- "Impeachment" showrunner said the thong-flashing scene closely follows the incident in real life.
- Sarah Burgess told Insider she worked with Monica Lewinsky to get the details right.
- For the rest of the series, Burgess said she did her research and made "creative choices."
- Visit Insider's homepage for more stories.
"Impeachment: American Crime Story" lead writer and showrunner Sarah Burgess said that the thong-flashing scene in the series is "very tightly based" on what Monica Lewinsky told her took place in real life.
The latest season of the FX anthology follows the impeachment of Clinton (played by Clive Owen) and the fallout from his 18-month-long affair with the then-22-year-old Lewinsky (played by Beanie Feldstein).
The 10-part season also depicts a moment from November 1995 when Lewinsky reportedly flashed her thong at Clinton while the two were at the White House, shown in the latest episode that aired Tuesday.
Burgess told Insider that she worked very closely with Lewinsky (a producer on the season) to write the scene involving the older politician.
Burgess explained that the script for the second episode initially didn't have the thong-flashing scene. When Brad Simpson, the executive producer, reached out to Lewinsky for her thoughts on the script, the former White House employee told Simpson that the scene should be included. Simpson then brought Lewinsky's notes to Burgess.
"Then I - either in speaking to her or she wrote down a description of what occurred - and I really wrote in a script very tightly based on what she specifically described," Burgess told Insider about the infamous moment.
She added: "The Starr Report made a lot of events, sound extremely salacious - which, you know, it's sex. Of course, it is. At the same time, they made it sound more aggressive than it was. In speaking to her, I just made sure on my script page, it was really what she described because I wanted to get that right."

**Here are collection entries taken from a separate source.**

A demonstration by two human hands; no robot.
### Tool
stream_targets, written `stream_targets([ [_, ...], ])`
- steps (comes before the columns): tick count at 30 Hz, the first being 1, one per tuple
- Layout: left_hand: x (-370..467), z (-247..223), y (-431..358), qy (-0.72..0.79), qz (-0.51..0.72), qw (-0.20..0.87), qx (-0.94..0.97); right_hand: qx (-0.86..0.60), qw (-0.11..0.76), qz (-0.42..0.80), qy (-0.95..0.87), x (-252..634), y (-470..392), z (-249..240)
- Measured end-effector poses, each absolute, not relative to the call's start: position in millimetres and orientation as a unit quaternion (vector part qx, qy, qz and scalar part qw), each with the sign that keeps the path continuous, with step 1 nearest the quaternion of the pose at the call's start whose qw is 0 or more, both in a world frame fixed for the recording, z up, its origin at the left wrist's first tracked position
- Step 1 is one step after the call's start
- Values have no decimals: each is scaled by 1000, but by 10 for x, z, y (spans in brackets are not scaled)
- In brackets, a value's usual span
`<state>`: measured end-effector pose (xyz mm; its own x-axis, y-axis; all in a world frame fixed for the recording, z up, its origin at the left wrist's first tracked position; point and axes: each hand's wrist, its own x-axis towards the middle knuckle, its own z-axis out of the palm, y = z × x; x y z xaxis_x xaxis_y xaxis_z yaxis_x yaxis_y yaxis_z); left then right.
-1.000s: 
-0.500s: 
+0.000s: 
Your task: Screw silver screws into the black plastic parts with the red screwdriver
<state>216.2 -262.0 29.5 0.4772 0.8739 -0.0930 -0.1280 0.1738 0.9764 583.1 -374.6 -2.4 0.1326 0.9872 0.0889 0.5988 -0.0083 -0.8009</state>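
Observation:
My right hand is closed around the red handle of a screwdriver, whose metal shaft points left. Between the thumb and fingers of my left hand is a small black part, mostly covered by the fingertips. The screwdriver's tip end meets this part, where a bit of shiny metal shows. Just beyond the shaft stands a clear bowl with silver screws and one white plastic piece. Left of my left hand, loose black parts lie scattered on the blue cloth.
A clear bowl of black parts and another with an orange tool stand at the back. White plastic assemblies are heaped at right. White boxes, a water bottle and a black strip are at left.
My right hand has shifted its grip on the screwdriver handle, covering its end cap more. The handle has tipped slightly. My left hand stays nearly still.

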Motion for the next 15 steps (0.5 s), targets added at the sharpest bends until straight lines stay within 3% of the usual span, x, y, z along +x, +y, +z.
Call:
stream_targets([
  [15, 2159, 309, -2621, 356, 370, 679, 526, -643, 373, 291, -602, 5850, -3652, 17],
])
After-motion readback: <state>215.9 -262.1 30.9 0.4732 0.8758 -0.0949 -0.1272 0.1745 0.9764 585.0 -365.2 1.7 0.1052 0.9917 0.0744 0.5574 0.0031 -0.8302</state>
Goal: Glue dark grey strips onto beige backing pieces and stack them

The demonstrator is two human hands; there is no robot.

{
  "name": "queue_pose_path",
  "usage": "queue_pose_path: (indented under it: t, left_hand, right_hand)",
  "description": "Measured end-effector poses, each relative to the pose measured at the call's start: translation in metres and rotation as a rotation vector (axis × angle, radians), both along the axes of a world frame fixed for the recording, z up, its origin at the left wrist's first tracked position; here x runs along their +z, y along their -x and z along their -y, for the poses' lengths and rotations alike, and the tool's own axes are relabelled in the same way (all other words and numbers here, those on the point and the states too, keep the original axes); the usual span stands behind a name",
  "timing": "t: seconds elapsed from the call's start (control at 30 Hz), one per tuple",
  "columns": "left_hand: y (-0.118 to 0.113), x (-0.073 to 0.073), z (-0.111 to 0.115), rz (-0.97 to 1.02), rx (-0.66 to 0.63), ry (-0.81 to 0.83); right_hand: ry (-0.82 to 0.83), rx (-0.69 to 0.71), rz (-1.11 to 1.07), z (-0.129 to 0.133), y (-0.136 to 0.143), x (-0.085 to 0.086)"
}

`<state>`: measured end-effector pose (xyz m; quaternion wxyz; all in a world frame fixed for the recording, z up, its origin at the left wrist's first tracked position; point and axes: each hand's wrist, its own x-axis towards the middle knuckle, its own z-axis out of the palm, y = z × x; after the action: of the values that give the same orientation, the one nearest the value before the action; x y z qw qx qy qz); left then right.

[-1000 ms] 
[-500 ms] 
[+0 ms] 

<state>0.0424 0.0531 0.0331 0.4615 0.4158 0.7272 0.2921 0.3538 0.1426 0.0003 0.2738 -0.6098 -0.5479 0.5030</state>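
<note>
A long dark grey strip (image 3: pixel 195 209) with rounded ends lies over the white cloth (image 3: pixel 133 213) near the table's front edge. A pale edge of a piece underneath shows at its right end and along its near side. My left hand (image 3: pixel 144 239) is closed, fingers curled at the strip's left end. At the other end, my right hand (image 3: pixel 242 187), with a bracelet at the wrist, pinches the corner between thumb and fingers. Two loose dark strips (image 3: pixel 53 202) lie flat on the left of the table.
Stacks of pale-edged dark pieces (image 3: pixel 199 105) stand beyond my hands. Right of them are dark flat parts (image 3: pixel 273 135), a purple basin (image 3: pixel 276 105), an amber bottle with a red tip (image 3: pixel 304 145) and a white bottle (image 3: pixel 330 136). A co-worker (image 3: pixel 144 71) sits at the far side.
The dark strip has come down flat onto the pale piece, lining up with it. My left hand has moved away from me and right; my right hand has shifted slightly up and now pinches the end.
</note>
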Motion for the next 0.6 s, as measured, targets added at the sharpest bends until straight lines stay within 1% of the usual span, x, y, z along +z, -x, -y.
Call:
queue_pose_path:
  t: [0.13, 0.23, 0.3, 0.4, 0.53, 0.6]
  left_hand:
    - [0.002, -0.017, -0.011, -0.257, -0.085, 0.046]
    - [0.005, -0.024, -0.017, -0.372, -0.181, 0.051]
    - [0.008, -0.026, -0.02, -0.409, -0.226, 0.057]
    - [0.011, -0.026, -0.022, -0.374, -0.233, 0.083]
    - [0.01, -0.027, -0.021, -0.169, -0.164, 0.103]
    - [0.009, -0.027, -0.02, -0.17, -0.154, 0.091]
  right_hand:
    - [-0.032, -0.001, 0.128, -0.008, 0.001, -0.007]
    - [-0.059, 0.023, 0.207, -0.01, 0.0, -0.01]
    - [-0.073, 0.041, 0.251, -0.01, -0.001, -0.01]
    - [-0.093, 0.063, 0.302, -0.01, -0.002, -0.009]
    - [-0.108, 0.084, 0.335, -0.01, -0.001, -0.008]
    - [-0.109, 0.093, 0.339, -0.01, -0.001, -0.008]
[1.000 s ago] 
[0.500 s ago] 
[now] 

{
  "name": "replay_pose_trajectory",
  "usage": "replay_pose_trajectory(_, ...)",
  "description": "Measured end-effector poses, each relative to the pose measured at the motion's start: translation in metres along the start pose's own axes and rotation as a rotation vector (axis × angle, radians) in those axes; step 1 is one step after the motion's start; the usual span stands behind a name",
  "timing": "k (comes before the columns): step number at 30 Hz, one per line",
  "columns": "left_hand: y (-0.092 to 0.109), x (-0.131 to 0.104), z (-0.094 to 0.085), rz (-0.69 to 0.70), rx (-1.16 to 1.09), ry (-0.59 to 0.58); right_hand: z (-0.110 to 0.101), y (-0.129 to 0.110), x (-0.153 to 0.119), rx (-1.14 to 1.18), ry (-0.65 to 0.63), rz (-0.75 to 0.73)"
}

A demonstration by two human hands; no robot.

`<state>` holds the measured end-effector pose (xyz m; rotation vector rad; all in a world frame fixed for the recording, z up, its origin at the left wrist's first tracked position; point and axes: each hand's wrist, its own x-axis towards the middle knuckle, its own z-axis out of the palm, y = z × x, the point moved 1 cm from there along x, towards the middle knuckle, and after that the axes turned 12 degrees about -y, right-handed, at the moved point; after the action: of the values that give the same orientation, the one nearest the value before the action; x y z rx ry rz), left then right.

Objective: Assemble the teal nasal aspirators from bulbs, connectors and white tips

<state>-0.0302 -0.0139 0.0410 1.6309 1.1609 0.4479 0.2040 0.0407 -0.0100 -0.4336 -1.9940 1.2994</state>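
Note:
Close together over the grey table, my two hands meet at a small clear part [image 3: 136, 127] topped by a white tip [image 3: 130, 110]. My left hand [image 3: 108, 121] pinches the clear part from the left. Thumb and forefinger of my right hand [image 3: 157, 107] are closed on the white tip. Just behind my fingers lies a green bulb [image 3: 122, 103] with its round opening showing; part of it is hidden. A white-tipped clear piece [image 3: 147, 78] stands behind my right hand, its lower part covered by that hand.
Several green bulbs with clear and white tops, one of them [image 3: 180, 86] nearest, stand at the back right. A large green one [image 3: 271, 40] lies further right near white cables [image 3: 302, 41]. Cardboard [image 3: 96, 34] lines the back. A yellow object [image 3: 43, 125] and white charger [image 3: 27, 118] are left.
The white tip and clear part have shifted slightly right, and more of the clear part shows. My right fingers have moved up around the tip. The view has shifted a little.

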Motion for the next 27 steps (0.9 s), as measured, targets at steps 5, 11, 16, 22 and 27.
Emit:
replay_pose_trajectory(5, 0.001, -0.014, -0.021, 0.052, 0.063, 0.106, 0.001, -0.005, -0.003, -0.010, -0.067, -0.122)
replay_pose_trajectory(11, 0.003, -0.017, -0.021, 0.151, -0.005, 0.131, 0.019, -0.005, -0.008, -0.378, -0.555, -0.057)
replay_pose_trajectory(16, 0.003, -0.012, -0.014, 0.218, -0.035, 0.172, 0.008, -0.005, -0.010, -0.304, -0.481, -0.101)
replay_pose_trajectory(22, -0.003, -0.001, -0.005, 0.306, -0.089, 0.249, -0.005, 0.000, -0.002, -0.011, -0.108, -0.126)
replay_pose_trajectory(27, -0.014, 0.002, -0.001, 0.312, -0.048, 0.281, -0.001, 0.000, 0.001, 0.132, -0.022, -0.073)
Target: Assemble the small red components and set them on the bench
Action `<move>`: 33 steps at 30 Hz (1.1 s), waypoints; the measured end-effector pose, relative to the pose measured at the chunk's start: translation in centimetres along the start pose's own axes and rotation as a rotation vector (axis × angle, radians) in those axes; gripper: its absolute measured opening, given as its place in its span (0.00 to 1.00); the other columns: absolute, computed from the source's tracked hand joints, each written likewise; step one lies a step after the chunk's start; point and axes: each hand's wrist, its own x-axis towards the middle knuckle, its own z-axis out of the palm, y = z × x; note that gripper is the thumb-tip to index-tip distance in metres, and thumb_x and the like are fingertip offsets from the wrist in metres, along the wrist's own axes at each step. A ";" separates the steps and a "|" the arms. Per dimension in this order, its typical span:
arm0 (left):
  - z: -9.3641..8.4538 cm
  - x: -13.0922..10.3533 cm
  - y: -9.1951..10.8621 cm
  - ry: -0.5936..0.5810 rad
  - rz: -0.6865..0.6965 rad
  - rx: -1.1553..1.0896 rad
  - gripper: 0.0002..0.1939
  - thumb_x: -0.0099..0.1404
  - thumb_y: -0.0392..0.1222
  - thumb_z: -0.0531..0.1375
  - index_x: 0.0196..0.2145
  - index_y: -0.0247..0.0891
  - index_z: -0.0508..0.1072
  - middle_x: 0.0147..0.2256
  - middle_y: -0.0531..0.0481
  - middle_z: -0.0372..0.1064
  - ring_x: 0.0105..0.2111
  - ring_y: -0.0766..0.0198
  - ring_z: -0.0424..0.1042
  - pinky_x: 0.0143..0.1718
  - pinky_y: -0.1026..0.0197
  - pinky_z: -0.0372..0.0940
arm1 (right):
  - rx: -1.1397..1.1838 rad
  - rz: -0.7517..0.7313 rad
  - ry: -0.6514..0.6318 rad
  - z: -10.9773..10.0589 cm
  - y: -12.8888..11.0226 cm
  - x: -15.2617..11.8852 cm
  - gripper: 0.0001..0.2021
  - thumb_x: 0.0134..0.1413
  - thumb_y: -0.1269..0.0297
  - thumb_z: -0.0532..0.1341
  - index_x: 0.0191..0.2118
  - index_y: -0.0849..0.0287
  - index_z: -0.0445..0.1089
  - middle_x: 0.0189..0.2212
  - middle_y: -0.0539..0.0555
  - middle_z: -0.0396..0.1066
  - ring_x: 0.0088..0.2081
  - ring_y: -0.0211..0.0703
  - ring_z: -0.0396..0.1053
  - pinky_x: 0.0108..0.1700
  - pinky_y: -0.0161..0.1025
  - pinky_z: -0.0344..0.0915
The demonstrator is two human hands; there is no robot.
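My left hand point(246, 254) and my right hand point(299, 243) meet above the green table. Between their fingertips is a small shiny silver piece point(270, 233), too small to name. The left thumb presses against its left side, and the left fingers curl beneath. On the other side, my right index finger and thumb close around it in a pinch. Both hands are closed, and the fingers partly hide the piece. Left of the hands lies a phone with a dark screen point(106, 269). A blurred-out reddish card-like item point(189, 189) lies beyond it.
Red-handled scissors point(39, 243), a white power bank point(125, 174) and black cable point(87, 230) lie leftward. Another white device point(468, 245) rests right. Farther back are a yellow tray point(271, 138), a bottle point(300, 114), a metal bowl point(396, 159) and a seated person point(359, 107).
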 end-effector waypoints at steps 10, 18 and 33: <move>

Lewinsky previously said in a Hollywood Reporter interview that leaving out the thong-flashing scene would be "unfair to the team and to the project because it would leave everybody vulnerable" to criticism.
Burgess told Insider that while writing the scripts for "Impeachment," she did her own research to "take in all the information" and then made "creative choices" for each character.
The thong-flashing scene was the only instance where she matched the script to what Lewinsky said took place.
Burgess said that her research for "Impeachment" involved reading 56 books, FBI and Department of Justice documents, and special counsel Kenneth Starr's investigation into the events surrounding Clinton's impeachment.
"A lot of the pandemic gave me time to read all of those very thoroughly," Burgess said.
She added: "There's never too much research for me. I just took in all of that and then made my writing decision based on which character I was focusing on."
"Impeachment: American Crime Story" airs Tuesdays on FX at 10 p.m. ET.